■ TASK DIRECTIONS: Locate every line below that contains the word "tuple" and copy it.

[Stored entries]
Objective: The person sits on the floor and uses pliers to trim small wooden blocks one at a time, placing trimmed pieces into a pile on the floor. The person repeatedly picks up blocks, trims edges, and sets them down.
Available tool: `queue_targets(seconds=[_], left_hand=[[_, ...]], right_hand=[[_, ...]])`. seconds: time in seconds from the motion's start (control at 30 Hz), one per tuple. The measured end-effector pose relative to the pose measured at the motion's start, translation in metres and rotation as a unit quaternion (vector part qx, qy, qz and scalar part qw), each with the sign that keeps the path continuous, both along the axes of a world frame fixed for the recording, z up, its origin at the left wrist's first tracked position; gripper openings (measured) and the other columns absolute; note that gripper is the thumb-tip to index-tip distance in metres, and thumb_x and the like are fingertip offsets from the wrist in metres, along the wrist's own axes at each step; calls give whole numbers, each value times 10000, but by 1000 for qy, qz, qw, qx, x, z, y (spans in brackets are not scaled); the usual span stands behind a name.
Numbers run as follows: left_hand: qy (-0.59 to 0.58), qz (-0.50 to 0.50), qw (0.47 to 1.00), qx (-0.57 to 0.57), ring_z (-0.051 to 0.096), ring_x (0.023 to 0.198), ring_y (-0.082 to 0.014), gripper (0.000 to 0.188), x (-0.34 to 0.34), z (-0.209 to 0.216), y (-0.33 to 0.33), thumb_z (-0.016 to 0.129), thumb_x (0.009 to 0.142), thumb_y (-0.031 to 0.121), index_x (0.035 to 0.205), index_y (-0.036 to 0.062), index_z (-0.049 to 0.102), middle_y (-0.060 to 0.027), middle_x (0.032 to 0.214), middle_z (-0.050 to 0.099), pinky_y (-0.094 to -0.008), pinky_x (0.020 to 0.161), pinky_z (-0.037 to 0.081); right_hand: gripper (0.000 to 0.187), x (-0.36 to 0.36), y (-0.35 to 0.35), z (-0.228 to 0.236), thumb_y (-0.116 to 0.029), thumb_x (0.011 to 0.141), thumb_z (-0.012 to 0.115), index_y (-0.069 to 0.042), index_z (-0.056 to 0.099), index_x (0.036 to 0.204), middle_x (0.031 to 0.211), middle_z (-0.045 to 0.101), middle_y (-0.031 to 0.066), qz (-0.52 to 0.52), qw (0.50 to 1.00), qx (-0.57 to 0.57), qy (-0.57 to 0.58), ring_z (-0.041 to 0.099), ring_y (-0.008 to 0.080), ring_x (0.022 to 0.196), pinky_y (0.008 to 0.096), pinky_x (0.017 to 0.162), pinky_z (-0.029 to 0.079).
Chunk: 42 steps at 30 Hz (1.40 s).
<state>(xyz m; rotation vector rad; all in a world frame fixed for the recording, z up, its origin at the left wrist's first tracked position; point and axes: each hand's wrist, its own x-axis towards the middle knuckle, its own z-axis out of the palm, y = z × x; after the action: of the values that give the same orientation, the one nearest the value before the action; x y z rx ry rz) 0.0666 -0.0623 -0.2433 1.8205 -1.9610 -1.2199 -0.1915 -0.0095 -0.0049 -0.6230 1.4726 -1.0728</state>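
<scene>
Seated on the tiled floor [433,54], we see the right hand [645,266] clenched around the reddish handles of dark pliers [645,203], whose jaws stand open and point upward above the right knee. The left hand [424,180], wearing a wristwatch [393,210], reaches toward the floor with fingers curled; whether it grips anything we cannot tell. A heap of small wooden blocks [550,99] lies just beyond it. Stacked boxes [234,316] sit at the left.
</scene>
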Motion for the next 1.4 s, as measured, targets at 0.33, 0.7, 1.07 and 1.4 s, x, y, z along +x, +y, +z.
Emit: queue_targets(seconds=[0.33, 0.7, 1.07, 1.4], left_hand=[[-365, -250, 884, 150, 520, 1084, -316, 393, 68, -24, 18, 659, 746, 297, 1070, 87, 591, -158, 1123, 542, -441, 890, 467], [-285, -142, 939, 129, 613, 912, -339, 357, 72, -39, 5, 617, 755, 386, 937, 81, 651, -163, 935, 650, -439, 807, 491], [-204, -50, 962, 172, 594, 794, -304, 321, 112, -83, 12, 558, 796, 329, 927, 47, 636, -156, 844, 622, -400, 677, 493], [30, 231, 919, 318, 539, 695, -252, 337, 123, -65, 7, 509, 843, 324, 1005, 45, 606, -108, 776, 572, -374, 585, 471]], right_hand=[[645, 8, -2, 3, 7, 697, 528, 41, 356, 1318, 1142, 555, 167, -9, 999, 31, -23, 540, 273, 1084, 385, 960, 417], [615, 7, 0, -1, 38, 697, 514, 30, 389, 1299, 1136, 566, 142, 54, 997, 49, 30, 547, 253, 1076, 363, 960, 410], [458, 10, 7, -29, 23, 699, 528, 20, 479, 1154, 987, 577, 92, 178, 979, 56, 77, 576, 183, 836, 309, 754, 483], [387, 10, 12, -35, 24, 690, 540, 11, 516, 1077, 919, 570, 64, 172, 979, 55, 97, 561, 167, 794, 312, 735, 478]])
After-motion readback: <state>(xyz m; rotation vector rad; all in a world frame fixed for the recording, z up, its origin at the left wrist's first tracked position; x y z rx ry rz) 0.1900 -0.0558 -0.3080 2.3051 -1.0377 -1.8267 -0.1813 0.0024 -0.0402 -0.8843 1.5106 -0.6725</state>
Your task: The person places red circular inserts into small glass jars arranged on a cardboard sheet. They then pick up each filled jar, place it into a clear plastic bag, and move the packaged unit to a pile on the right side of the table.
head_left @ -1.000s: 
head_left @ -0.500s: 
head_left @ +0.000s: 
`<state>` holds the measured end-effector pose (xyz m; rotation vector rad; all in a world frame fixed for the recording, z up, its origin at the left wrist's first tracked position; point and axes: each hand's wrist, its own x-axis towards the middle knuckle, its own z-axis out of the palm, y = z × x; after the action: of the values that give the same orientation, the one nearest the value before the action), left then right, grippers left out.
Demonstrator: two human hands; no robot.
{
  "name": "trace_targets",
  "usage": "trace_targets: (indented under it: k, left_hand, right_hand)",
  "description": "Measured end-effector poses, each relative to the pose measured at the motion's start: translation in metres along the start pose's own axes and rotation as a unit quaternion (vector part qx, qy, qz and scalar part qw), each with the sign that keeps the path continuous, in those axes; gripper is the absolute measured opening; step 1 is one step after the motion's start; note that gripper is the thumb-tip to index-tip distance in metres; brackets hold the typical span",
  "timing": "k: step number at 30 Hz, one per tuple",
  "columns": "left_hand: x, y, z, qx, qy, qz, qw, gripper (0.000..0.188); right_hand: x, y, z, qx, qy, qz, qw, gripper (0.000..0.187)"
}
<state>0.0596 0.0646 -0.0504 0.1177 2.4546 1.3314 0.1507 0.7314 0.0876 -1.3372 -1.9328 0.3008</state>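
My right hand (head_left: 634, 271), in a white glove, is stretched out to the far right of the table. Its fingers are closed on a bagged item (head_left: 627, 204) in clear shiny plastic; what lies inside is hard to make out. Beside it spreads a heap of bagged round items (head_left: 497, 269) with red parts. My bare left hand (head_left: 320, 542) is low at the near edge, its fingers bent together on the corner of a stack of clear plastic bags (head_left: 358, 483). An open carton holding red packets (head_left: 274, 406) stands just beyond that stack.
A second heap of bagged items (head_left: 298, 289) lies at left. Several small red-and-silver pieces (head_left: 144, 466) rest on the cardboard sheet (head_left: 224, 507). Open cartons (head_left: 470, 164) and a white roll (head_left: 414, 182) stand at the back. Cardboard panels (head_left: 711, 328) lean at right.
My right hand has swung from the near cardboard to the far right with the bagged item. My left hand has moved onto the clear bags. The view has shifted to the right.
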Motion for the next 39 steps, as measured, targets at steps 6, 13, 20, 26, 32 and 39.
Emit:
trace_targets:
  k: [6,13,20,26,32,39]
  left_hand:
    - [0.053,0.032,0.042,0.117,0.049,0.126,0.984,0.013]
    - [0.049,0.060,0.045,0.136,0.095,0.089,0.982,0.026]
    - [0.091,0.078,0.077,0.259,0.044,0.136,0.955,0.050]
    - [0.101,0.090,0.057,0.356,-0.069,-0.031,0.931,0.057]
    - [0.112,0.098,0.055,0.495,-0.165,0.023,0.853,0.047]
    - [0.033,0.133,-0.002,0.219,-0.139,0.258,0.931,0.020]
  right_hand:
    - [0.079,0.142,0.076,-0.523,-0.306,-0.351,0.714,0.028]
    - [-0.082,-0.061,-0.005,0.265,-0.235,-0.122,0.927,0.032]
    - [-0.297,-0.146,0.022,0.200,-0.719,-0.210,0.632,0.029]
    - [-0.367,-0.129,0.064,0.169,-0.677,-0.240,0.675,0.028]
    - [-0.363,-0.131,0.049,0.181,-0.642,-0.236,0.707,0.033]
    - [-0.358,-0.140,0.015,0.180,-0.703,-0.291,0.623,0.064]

■ RESPONSE TO THE TASK:
Available tool: `queue_targets(seconds=[_], left_hand=[[_, ...]], right_hand=[[_, ...]])`. seconds: time in seconds from the motion's start (control at 30 Hz), one per tuple. The measured end-effector pose relative to the pose measured at the motion's start, translation in metres and rotation as a unit quaternion (vector part qx, qy, qz and scalar part qw), each with the sign that keeps the path continuous, both along the axes of a world frame fixed for the recording, z up, its origin at the left wrist's first tracked position; gripper openings (measured) and the other columns absolute; note that gripper is the thumb-tip to index-tip distance in metres, and thumb_x and the like are fingertip offsets from the wrist in metres, along the wrist's own axes at each step; calls give whole numbers, each value times 10000, but by 1000 for qy, qz, qw, qx, x, z, y (spans in brackets are not scaled); the usual span stands behind a name.
  "timing": "k: step number at 30 Hz, one per tuple",

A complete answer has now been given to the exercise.